2016年11月にテクノロジー企業のデマンドベース(Demandbase)が、500名のマーケティングマネジャーを対象に行ったオンライン調査でも、「AIがマーケティングに特に有用であるか」という点について回答者の78%が「非常に」もしくは「ある程度確信している」と回答したが、現在実際にAIを使っていると答えたのはわずか10%であった。
消費者理解は進んでいない
ブランドとマーケターには遅れを取り戻す時間がある。まだ需要があまりないからだ。ウェーバー・シャンウィックとKRCリサーチが共同でアメリカ、カナダ、イギリス、中国、ブラジルの成人消費者2100名を対象にオンライン調査を行ったところ、「AIについてよく知っている」と回答したのはわずか18%で、「少し知っている」が48%、34%は「AIについて何も知らない」と答えている。

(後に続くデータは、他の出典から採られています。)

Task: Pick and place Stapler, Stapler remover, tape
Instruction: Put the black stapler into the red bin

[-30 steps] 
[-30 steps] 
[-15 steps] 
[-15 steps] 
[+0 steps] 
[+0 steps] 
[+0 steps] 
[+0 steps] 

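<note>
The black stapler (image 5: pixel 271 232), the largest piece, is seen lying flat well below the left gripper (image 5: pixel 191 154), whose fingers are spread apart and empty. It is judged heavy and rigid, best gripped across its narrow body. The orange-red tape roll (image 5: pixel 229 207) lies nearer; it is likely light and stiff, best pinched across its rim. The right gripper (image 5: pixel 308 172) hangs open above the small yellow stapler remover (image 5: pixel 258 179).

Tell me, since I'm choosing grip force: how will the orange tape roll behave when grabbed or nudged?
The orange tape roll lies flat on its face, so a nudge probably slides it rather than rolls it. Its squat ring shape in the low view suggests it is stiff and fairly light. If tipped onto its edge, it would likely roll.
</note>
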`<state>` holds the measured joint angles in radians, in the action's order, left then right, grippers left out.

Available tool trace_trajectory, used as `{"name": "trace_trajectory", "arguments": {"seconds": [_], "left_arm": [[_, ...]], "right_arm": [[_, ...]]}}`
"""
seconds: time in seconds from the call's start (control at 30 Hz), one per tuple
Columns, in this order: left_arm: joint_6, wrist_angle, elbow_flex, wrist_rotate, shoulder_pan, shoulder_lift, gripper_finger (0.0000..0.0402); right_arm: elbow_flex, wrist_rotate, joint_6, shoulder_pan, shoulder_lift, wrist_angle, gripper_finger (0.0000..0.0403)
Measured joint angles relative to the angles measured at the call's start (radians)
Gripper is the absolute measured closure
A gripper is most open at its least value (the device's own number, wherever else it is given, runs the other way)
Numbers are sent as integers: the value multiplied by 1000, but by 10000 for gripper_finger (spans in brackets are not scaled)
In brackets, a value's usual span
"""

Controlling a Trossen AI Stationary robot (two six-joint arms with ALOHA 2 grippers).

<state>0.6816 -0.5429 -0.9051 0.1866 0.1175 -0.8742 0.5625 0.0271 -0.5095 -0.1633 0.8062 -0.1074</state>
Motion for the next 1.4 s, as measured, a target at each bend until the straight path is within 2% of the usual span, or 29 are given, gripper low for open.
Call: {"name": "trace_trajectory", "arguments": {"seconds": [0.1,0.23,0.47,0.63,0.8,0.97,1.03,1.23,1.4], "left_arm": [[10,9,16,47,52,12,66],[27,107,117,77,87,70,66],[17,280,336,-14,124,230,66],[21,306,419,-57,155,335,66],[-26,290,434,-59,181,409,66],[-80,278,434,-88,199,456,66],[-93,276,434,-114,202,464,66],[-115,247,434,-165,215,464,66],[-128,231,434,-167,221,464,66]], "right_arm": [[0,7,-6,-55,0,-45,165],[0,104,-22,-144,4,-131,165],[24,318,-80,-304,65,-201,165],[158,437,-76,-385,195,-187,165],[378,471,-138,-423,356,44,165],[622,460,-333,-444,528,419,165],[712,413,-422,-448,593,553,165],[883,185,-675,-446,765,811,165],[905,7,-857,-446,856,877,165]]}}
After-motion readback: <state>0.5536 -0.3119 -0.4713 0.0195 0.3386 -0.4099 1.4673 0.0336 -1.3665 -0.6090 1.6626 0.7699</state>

同調査でAIをよく知っていると回答した者のうち、21%がAIブランドの筆頭としてIBMを想起。それに、Google(17%)、Apple(11%)、マイクロソフト(11%)が追随する。
AIによって労働力が変化する
AIは先進技術であり、運用するには新たなタレントをもった人材が必要となる。さらに近い将来において、仕事量の軽減につながるはずだ。前述のウェーバー・シャンウィックとKRCリサーチによる報告書では、アメリカ、イギリス、中国におけるCMOの150名に対しても調査が行われており、その大半が「AIによって仕事が減る」(45%)、また「新たな人材が必要となる」(40%)と回答していることから、従業員の「労働力が変化する」と考えている。まったく変化がないと予想しているのは、少数派(11%)だった。
また、失業問題以外にも、消費者はサイバー攻撃やAI技術の犯罪使用についても懸念していると、同報告書は伝えている。